• Work to be completed:
Copy each line of the data that has "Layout" in it.

• Listed entries:
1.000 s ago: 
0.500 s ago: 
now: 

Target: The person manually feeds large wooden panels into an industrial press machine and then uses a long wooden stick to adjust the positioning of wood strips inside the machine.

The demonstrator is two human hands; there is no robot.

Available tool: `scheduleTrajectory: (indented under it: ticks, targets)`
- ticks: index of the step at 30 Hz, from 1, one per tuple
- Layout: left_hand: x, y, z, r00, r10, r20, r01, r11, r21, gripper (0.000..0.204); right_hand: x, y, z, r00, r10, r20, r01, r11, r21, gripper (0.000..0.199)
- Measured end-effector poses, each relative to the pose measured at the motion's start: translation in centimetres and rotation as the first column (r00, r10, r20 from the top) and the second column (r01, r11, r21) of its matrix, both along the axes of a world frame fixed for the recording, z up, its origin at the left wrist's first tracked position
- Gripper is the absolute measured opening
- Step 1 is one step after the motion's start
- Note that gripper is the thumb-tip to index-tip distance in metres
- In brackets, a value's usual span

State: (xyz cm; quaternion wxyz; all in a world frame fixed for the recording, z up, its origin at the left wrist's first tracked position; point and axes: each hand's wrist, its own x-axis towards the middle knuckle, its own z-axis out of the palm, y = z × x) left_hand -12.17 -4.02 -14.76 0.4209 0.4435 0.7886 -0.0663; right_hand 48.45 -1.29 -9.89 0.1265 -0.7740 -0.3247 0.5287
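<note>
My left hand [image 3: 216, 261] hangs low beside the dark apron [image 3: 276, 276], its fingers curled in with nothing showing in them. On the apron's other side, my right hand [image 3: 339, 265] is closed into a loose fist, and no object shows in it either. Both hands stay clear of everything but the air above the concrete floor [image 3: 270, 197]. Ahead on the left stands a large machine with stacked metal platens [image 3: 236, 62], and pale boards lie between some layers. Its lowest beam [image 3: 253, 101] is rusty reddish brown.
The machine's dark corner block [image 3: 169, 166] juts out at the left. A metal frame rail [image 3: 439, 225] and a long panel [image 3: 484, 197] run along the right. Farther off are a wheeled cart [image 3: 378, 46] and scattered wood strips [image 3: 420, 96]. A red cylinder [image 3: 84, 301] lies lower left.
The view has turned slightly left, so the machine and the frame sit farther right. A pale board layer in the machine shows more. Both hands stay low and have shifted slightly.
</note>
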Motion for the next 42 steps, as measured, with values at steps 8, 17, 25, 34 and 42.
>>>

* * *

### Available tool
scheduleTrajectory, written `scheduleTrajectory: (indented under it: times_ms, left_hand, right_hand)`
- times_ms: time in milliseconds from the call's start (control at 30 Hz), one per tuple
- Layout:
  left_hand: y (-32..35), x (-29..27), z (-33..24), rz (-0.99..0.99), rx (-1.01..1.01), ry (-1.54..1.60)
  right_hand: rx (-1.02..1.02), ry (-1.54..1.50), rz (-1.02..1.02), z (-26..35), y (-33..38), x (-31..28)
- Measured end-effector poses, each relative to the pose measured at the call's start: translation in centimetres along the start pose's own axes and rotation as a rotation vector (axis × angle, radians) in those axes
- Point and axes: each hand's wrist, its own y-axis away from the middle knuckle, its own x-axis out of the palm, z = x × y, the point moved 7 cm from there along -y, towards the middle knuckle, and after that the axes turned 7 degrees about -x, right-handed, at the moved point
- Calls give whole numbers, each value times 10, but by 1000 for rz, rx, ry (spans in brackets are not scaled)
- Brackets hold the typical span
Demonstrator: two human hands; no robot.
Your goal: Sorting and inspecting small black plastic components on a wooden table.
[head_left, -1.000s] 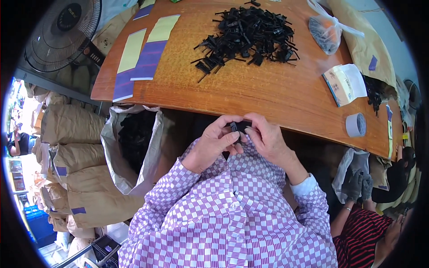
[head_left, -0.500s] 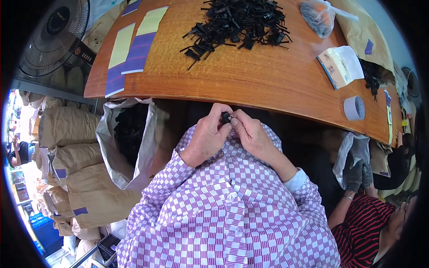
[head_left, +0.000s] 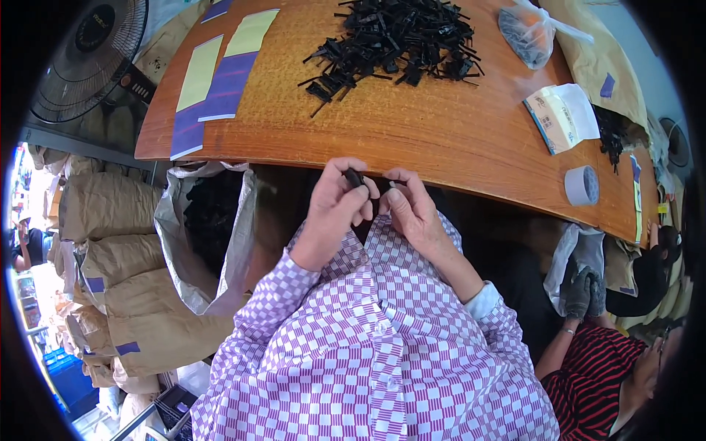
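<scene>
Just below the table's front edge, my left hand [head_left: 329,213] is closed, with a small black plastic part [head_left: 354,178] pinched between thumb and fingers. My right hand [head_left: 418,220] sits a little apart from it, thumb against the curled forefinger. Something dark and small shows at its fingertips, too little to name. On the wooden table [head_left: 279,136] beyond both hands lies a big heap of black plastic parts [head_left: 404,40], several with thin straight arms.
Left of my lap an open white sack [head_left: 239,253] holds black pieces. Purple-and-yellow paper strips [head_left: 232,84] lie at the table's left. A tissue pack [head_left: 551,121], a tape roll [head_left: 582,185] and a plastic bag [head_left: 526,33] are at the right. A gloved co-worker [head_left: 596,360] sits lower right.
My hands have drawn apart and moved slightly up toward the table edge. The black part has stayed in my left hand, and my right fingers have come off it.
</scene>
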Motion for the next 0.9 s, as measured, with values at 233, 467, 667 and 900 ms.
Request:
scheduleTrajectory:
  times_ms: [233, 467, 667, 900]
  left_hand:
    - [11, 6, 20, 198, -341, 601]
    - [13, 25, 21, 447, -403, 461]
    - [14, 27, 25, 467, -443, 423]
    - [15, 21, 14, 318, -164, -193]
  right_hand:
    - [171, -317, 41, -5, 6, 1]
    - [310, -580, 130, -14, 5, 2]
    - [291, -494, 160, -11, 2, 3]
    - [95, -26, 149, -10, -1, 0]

• Answer for this exercise:
- Layout: left_hand: x, y, z, r00, r10, r20, r01, r11, r21, gripper (0.000..0.204); right_hand: x, y, z, r00, r10, r20, r01, r11, r21, gripper (0.000..0.199)
- Layout:

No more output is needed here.